### CT Statewide House Sales Transactions
This notebook is for producing a cleaned version of the data from https://data.ct.gov/Housing-and-Development/Real-Estate-Sales-2001-2016/5mzw-sjtu?category=Housing-and-Development , which lists CT statewide sales transactions on individual properties from 2001-2016. This cleans the data in year-by-year sections and outputs csvs for each year. It then recomes the data in these csvs into one cleaned csv with all the data.

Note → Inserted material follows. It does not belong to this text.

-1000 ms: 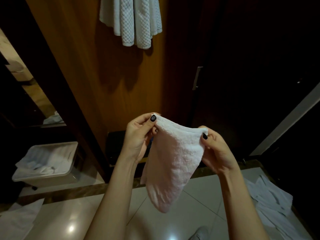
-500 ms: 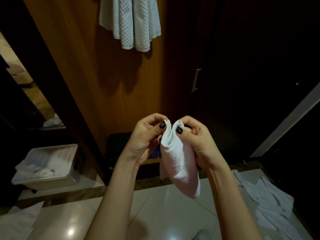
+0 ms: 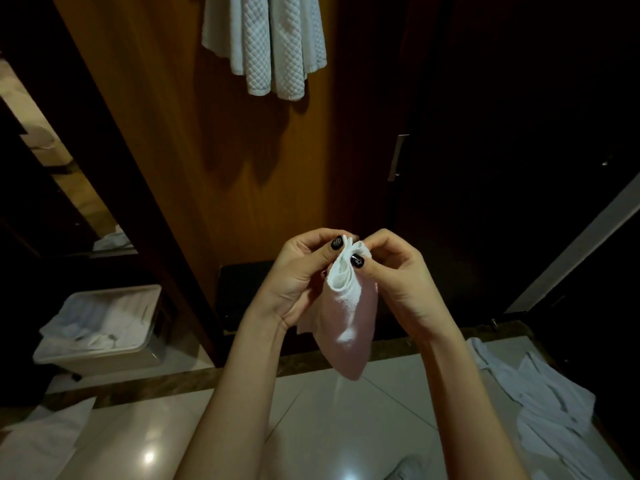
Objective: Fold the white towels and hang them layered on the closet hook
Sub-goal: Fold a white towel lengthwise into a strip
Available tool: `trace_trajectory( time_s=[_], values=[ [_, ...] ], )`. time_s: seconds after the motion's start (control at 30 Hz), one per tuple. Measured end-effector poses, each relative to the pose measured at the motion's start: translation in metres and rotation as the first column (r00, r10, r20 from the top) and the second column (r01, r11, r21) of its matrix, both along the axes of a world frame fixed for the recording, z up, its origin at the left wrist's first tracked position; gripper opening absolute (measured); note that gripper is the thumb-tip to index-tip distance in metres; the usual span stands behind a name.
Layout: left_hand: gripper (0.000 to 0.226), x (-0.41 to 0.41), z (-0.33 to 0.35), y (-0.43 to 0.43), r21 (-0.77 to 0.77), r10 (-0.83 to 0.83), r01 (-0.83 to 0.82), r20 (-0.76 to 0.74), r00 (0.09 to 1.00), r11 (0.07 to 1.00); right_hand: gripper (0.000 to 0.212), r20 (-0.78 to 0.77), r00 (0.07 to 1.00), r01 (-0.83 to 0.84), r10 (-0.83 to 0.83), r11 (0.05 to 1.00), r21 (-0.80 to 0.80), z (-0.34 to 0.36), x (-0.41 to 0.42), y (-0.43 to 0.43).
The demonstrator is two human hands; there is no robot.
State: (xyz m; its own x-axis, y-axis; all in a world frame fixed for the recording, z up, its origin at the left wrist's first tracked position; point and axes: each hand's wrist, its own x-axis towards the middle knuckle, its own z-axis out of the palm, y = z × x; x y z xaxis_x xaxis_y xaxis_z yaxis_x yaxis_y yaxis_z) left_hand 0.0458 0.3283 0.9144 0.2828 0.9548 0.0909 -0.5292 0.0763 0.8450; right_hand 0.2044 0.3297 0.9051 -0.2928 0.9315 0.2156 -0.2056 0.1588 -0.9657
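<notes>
A small white towel (image 3: 349, 327) hangs folded in front of me, its top corners bunched together. My left hand (image 3: 298, 278) and my right hand (image 3: 394, 275) meet at those corners, each pinching them between thumb and fingers. The towel's lower part droops to a point above the floor. High on the wooden closet panel (image 3: 207, 150), white quilted towels (image 3: 266, 43) hang in layers; the hook that holds them is out of view.
A white plastic bin (image 3: 100, 330) with white towels stands on the floor at the left. More white cloth lies on the tiled floor at the right (image 3: 540, 403) and lower left (image 3: 38, 445). A dark closet door with a metal handle (image 3: 398, 157) is on the right.
A second ago my hands held the towel's top edge spread wide. They came together, folding it in half, and now pinch the corners together.
</notes>
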Motion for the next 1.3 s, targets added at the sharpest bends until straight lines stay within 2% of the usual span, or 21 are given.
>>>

View the raw data here: https://raw.githubusercontent.com/jamiekasulis/ct_real_estate_sales/master/Real_Estate_Sales_2001-2016.csv

View the meanings of NonUseCodes here: file:///C:/Users/jleekas/Downloads/OPM-RealEstate_Codes.pdf

#### Needed Cleaning
* Trim whitespace and replace double-spaces with single-spaces (done)
* Replace address abbreviations like "LN" with their full form, "LANE" (done)
* Fix NonUseCodes. Should be ints only. Use 0 or -1 for absence of a NonUseCode. (done)
* Remove duplicate transactions. (done)
* Catch mispellings of towns and street names using Python fuzzywuzzy (do later, when you are ready to look at individual properties.)

__Note:__ There are several data cleaning notebooks because to run the processes on all the years of data at once has been taking so, so long.

This is where I test my cleaning process on just a small sample of 2000 listings.

In [5]:
import pandas as pd

In [6]:
def make_raw_df():
    """
    Return the raw df, which is uncleaned, to test cleaning repeatedly.
    """
    return pd.read_csv("https://media.githubusercontent.com/media/jamiekasulis/ct_real_estate_sales/master/data/Real_Estate_Sales_2001-2016.csv")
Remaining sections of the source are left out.